Grace Talusan is an Assistant Teaching Professor of English in the Nonfiction Writing Program in the Department of English at Brown University. She teaches creative nonfiction courses which include courses that shift our attention to wonder, joy, and awe, memoirs of migration, and Asian American experiences. She mentors many students throughout their lives, supporting them in their goals and dreams as writers, from publishing their first piece, working on their honors thesis, and for some, their first book.
Her memoir, The Body Papers, won the Restless Books Prize for New Immigrant Writing and the Massachusetts Book Award in Nonfiction. Her second book, The King Died of Grief, is forthcoming with Restless Books. She is on the Board of Directors for the National Book Critics Circle and chairs the award committee for autobiography and memoir.
Talusan earned an MFA from the University of California, Irvine, in the fiction writing program and taught at the University of Oregon, Tufts University, and Brandeis University, where she was the Fannie Hurst Writer-in-Residence. She has taught nationally at writers workshops including the Kenyon Review Writers Week, YoungArts, Community of Writers, and others.

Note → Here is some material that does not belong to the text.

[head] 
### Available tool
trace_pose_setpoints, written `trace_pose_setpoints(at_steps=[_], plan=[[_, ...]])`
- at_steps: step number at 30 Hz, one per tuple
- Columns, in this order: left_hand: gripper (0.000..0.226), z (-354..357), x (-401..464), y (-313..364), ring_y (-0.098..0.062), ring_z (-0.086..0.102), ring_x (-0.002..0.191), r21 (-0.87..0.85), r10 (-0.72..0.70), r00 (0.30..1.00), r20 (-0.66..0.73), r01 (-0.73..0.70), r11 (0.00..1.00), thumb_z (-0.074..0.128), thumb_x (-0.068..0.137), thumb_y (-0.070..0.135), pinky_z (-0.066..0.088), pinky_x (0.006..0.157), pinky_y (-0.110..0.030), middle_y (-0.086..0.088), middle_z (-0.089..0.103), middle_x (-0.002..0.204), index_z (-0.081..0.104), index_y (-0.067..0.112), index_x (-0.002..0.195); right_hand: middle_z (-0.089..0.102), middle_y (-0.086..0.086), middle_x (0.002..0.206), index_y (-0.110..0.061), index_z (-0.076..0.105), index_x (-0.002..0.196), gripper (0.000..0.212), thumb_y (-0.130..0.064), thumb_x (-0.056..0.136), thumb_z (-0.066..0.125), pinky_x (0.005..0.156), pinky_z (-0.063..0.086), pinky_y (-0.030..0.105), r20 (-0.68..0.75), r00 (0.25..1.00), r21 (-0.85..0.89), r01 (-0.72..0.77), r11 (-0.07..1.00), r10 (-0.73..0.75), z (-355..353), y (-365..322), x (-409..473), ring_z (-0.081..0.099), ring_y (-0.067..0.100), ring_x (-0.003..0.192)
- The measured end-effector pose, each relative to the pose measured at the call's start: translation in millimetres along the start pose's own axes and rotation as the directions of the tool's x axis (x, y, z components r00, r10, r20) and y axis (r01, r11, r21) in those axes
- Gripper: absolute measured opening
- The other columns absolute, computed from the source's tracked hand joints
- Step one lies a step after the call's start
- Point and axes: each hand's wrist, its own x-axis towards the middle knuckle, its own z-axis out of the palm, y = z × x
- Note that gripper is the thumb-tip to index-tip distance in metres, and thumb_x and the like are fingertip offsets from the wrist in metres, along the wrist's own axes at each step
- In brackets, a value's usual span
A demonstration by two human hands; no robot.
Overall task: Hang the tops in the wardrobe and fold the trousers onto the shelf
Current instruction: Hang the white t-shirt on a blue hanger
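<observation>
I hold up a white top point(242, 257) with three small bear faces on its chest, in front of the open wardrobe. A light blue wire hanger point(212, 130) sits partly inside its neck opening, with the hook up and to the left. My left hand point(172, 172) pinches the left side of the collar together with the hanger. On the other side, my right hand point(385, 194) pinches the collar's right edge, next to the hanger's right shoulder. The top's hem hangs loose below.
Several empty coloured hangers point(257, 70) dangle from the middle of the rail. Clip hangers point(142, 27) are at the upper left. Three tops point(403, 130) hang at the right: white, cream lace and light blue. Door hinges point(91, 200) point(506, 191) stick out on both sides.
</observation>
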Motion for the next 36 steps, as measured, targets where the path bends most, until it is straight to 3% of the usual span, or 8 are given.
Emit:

Talusan has published book reviews and long form journalism in publications such as The New York Times, Boston Magazine, and The Boston Globe; creative nonfiction in Creative Nonfiction, Brevity, Solstice, Seventh Wave, and Trace Fossils; and fiction in anthologies such as Troubling Borders: An Anthology of Art and Literature by Southeast Asian Women in the Diaspora and Somewhere We Are Human: Authentic Voices on Migration, Survival, and New Beginnings. Talusan's writing has been supported by the National Endowanment for the Arts, the Fulbright, US Artists, the Brother Thomas Fund, the Massachusetts Cultural Council, and residencies at the Wedding Cake House, the Pink Door, MASS MoCA, Vermont Studio Center, and Hedgebrook.